I get the feeling the MBTA doesn’t like Dedham too much. Quite a few bus routes terminate either just before Dedham or just after crossing the border – the 34E is really the only route that serves it substantially. The town does have its own local bus run by our good friends at Joseph’s Transportation, which does look like an interesting ride. We’re not looking at that today, though – we’re taking a ride on one of those aforementioned routes that barely goes into Dedham. Yes, it’s the 33.
|The bus coming down West Milton Street.|
There was about 10 minutes between when I left Readville (actually pronounced Reed-ville – thanks to those who commented) and when the 33 left its “Dedham Line” terminus. I was worried about missing the bus, so I only walked a little ways down West Milton Street. This means that I missed the route’s industrial origin and picked it up a few stops later, in a residential area.
|A view of a river.|
We came back to Readville, where we turned onto the street of the same name.
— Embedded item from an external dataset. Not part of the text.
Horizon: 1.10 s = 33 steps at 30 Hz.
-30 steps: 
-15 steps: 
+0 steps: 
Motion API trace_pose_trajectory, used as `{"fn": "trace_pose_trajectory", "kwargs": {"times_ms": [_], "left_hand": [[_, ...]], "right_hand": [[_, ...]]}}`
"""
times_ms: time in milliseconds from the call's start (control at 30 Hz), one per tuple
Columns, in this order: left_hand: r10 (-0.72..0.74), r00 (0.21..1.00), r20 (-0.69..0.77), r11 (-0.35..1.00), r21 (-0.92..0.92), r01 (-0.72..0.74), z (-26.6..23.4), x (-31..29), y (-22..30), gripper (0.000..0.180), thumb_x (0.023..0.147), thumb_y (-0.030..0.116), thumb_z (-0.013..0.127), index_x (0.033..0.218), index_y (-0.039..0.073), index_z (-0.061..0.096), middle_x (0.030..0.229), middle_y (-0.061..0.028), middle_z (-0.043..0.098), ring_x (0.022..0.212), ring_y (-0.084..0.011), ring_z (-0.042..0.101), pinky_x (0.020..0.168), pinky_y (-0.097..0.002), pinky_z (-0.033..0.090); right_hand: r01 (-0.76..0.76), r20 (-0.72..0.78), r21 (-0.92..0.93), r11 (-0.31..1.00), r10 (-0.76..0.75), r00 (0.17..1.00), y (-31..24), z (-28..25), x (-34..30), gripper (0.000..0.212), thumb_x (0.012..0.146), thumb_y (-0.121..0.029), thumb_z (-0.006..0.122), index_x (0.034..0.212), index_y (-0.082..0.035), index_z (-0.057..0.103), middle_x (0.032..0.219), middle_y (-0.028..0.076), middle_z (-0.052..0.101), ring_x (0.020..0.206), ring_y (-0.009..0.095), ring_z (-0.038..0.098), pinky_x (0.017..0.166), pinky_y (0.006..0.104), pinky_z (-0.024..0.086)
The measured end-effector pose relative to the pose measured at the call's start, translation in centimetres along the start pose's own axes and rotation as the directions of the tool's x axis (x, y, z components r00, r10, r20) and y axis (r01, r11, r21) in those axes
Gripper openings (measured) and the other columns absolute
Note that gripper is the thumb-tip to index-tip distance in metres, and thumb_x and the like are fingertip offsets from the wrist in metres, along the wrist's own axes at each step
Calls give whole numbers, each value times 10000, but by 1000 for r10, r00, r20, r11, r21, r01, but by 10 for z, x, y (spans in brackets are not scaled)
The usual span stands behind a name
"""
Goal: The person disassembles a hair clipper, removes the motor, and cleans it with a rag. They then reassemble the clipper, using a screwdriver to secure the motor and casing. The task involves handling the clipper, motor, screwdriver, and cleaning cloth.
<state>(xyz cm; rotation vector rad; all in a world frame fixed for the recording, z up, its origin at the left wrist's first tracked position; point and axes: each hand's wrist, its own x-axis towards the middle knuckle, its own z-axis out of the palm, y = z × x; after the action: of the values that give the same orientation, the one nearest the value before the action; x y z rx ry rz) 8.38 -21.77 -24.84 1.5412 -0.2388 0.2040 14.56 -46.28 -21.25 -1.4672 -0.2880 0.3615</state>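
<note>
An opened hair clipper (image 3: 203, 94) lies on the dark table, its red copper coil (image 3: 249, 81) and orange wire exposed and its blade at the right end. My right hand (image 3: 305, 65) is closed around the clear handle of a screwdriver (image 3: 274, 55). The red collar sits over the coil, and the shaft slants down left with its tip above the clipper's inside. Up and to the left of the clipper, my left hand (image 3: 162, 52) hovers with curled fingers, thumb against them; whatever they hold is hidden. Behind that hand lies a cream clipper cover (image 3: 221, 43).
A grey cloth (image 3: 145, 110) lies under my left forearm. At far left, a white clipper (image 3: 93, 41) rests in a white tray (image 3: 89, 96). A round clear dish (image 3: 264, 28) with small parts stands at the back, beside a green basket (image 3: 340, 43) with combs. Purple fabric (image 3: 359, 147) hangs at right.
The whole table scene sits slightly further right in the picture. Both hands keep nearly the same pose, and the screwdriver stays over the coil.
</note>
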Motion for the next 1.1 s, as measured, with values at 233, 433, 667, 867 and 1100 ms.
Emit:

We then turned onto Neponset Valley Parkway, then River Street, which crossed over a river. From there, we merged onto Turtle Pond Parkway and went by a pool and ice skating rink. It got very woodsey after that, and it was hard to believe we were still in Boston.
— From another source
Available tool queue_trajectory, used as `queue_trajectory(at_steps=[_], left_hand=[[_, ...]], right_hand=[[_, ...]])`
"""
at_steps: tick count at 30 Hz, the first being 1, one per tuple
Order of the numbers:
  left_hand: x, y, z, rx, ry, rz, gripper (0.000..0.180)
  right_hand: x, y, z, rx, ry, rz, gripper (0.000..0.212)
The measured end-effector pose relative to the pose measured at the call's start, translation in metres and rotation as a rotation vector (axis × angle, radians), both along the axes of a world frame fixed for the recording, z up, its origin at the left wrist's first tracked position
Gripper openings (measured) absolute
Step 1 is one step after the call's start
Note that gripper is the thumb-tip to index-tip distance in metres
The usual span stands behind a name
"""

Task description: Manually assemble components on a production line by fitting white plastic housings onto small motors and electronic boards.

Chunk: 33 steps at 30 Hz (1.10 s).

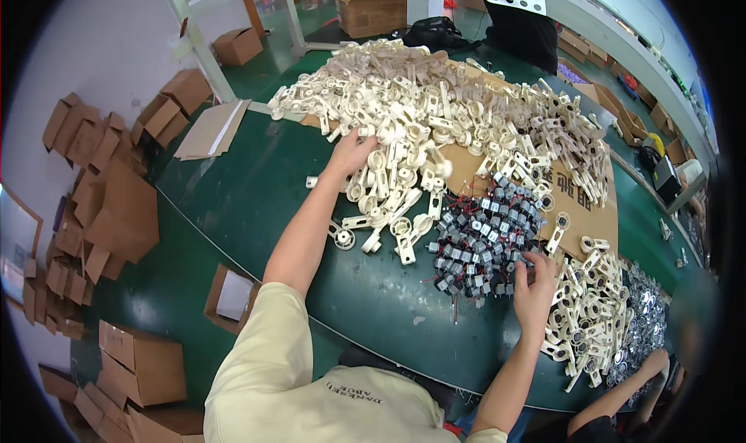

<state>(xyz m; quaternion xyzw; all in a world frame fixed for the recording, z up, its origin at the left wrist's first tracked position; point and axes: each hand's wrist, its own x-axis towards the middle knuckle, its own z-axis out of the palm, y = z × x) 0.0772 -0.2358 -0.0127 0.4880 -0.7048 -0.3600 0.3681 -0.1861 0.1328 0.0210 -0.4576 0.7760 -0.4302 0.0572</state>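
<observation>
The left hand [354,152] is resting against the near edge of a large heap of cream parts [404,93], its fingers bending in among them; whether it is gripping one, I cannot tell. The right hand [536,284] is hovering at or touching the right side of a pile of small grey motors [482,233], its thumb and fingers curving a little apart; whether a motor is sitting between them is too small to tell.

The motors are lying in front of the cream heap, nearer the person, with thin red wires showing among them. Both piles are lying on a green table [365,307], and a cardboard sheet [597,221] is showing beneath part of the cream heap. A smaller cream pile [587,307] is lying just to the right of the right hand, and beside it shiny clear pieces [645,311] are spreading near the table's edge. A co-worker's hand [657,363] is resting beside those pieces.

Flat cardboard [208,132] is lying at the table's left end. An open box [373,12] is standing beyond the far side, and more boxes [124,210] are crowding the floor at left.
</observation>
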Motion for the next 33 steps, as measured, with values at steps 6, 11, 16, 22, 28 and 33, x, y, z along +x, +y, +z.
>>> queue_trajectory(at_steps=[6,11,16,22,28,33], left_hand=[[0.045,0.064,0.06,-0.164,-0.468,0.129,0.05],[0.076,0.164,0.068,0.078,-0.385,0.004,0.032],[0.038,0.21,0.065,-0.018,-0.341,-0.17,0.028],[-0.038,0.205,0.058,-0.202,-0.692,-0.327,0.031],[-0.031,0.204,0.033,-0.193,-0.69,-0.499,0.042],[-0.033,0.19,0.037,-0.301,-0.374,-0.359,0.047]], right_hand=[[-0.006,-0.01,0.0,-0.118,0.053,-0.024,0.018],[-0.011,-0.014,-0.012,-0.182,0.033,-0.076,0.018],[-0.008,-0.028,-0.014,-0.243,0.327,-0.011,0.02],[0.003,-0.064,-0.011,-0.078,0.398,0.023,0.026],[0.002,-0.063,0.006,0.125,0.043,0.083,0.023],[-0.006,-0.051,0.002,0.095,0.049,0.111,0.03]])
|This is truly an urban center right here.|
Eventually, we turned onto Dedham Parkway, which came down to the Georgetowne housing development. It had an interesting wooden shelter, and a fair amount of people got on here. We then headed down Alwin Road, which was residential, then back into the woods on West Smithfield Road. Once it became Reservation Road, we were officially out of the forest, and the street was lined with houses.
We turned onto River Street, which was also residential. Soon, however, we crossed over the Commuter Rail tracks at Hyde Park Station and entered Cleary Square. The street was lined with businesses for a while, then turned to dense houses. Now we were joined by the 24, and bunching with it, unfortunately.
|Huh. An abandoned factory, I guess.|
Eventually we came to a modern shopping plaza with a big parking lot outside. From there, we crossed over the Fairmount Line tracks, and the street became mostly residential again. Soon the businesses came back, signifying we were in Mattapan. However, we first turned onto Blue Hill Ave, entering Milton for a bit, just to make a u-turn and come back into Boston. We then pulled into the Mattapan busway.
|The bus at Mattapan.|
Route: 33 (Dedham Line – Mattapan Station via River Street)
Ridership: On my ride, there were about 20 people in total. The large majority of them got on at Georgetown, and all but two people went all the way to Mattapan. Overall, the route gets an average of 1,246 riders per weekday and 462 on Saturdays.
Pros: The route serves some neighborhoods that are pretty much in the fringes of Boston and links them up to Mattapan Station. Georgetowne is a big ridership draw in particular, and so is Cleary Square to a much lesser extent.
Cons: The schedule of course! And the 33’s schedule is pretty bad – every 30-35 minutes rush hour, and every hour weekdays and Saturdays. On another note, its route near Georgetown is rather circuitous, but I don’t think there’s much that can be done about that. Finally, there’s the fact that we were bunching with the 24. Was this a fluke, or are the two routes not really coordinated? Based on the schedule, it looks like the latter.
Nearby and Noteworthy: Aside from Cleary Square, I didn’t see much of note along this journey. Cleary Square does have a bunch of businesses, though.
Final Verdict: 5/10
The 33 does serve a fair amount, but its schedule is pretty darn bad. I suppose Georgetowne still gets Sunday service from the 40/50 to Forest Hills, but it seems like there’s a certain amount of people who want to get to Mattapan from there. I mean, let’s face it, Georgetowne is really the main ridership producer for the 33. Finally, this route really should be better coordinated with the 24, at least so that they don’t bunch together.